◆ **Task instructions**: Lines holding the word "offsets" are the ones to copy from the data below.
══════════════════════════════
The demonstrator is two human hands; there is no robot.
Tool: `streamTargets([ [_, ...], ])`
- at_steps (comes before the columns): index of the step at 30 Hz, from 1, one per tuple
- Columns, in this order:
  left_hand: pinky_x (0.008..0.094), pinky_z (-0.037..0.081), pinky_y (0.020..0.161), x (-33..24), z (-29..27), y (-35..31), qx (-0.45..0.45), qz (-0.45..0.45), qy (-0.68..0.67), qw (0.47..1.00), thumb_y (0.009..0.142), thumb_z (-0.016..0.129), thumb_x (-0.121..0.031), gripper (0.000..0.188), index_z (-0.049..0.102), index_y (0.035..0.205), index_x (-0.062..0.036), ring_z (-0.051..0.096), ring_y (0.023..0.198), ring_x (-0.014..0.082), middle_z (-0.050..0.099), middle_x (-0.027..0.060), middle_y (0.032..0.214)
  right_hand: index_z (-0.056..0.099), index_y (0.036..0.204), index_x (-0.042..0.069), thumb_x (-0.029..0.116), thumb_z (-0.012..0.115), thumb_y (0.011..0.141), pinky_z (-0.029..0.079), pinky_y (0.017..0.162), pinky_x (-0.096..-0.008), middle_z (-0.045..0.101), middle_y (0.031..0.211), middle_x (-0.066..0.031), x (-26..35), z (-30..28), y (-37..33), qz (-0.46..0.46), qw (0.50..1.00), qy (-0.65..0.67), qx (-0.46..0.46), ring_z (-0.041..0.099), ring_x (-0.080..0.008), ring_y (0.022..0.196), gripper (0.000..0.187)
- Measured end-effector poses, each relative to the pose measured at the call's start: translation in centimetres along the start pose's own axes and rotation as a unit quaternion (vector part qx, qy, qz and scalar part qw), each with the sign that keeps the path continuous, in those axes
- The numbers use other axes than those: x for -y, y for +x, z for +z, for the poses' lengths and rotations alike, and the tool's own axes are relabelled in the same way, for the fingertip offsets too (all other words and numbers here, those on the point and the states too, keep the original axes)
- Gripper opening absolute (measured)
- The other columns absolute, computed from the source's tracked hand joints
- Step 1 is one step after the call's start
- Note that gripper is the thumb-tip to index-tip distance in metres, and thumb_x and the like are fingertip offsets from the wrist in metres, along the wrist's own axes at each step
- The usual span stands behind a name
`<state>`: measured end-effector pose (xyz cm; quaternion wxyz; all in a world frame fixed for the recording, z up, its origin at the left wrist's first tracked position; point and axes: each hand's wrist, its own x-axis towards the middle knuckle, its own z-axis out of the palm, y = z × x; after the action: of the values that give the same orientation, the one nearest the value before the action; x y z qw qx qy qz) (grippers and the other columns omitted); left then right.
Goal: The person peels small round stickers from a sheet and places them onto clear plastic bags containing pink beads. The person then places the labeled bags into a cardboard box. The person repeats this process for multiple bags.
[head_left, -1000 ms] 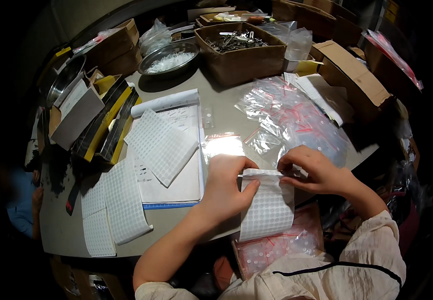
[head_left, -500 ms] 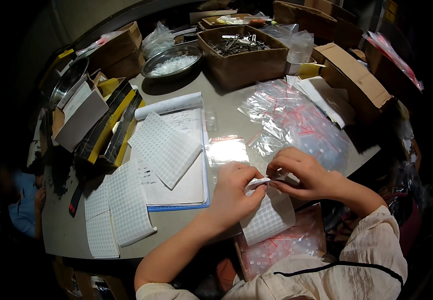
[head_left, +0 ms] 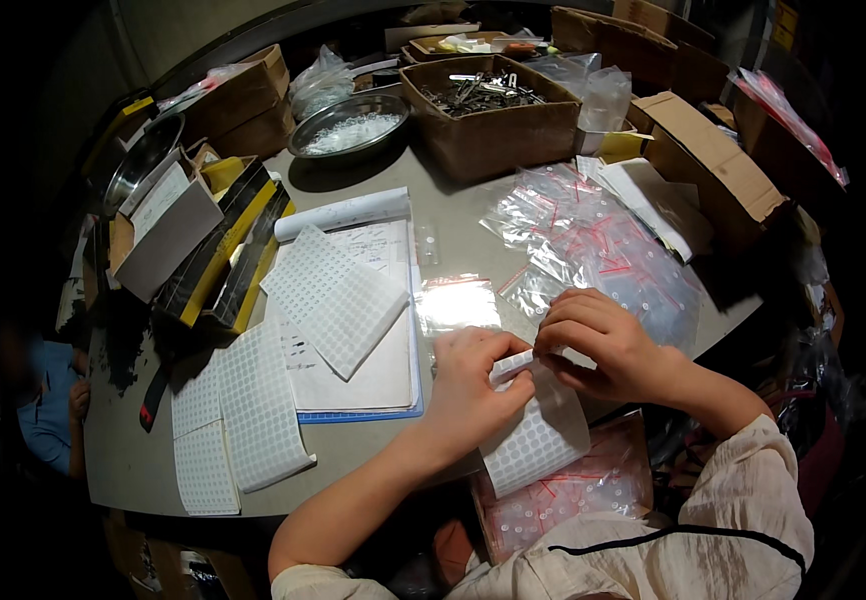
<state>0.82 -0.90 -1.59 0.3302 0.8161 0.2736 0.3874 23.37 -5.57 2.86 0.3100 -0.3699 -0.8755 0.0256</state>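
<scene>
A white sheet of small round stickers [head_left: 533, 440] hangs over the table's front edge, its top folded over into a narrow strip. My left hand [head_left: 473, 385] grips that folded top between thumb and fingers. My right hand [head_left: 598, 345] is closed in a pinch at the right end of the fold. Whatever lies between its fingertips is too small or hidden to make out. Just beyond my hands lies a clear zip bag [head_left: 456, 303] with a red strip, reflecting the light. Below the sheet, a box [head_left: 643, 465] holds clear zip bags [head_left: 553, 500] with small round stickers on them.
More sticker sheets [head_left: 258, 405] lie at the left, one on a blue clipboard [head_left: 361, 415] with papers. A pile of zip bags [head_left: 613, 235] spreads at the right. Behind stand a metal bowl [head_left: 348, 125], a carton of metal clips [head_left: 488, 140] and other boxes. A co-worker [head_left: 48, 400] sits far left.
My right fingertips have lifted slightly from the middle of the fold to its right end, so more of the folded strip shows. My left hand keeps its grip.
</scene>
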Motion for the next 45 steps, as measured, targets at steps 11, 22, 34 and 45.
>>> streamTargets([
  [11,0.0414,0.035,0.100,-0.1,0.0,-0.3,-0.029,0.026,0.020,0.999,0.077,0.074,-0.019,0.026,0.073,0.101,-0.0070,0.062,0.101,0.0236,0.068,0.0060,0.097,0.065,0.097,0.006,0.005,0.071,0.083,0.049,0.086,-0.0402,0.065,0.098,-0.0094,0.0,0.7,0.3,0.073,0.988,0.134,-0.017,0.062,-0.0305,0.093,0.016],
  [22,0.0425,0.035,0.100,-0.2,0.4,-0.1,-0.052,0.051,0.035,0.997,0.076,0.073,-0.016,0.025,0.072,0.100,-0.0068,0.062,0.098,0.0232,0.068,0.0059,0.096,0.066,0.094,0.001,0.006,0.068,0.087,0.049,0.081,-0.0305,0.067,0.094,-0.0054,-0.7,1.0,0.6,0.232,0.926,0.297,-0.006,0.062,-0.0135,0.090,0.008],
  [34,0.0422,0.035,0.100,0.0,0.3,-0.1,-0.057,0.039,0.039,0.997,0.077,0.073,-0.017,0.024,0.073,0.099,-0.0070,0.062,0.098,0.0239,0.067,0.0062,0.095,0.066,0.093,0.002,0.008,0.073,0.088,0.046,0.089,-0.0361,0.068,0.095,-0.0081,0.8,-0.5,1.8,0.083,0.994,0.074,-0.002,0.063,-0.0243,0.094,0.011],
  [45,0.0433,0.035,0.100,-0.2,0.4,0.0,-0.059,0.061,0.051,0.995,0.076,0.074,-0.018,0.024,0.072,0.097,-0.0069,0.062,0.098,0.0237,0.067,0.0077,0.093,0.067,0.093,0.001,0.005,0.071,0.086,0.049,0.086,-0.0330,0.069,0.094,-0.0064,-1.1,0.8,0.5,0.168,0.963,0.207,-0.031,0.064,-0.0188,0.092,0.009],
])
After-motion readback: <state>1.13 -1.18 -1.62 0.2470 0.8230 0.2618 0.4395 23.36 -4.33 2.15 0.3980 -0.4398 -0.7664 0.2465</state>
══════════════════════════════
◆ **Written response**:
- The numbers use other axes than those: x for -y, y for +x, z for +z, for the poses' lengths and rotations alike, and the tool's own axes are relabelled in the same way, for the fingertip offsets too (all other words and numbers here, those on the point and the states too, keep the original axes)
- Note that gripper is the thumb-tip to index-tip distance in metres, and thumb_x and the like are fingertip offsets from the wrist in metres, along the wrist's own axes at each step

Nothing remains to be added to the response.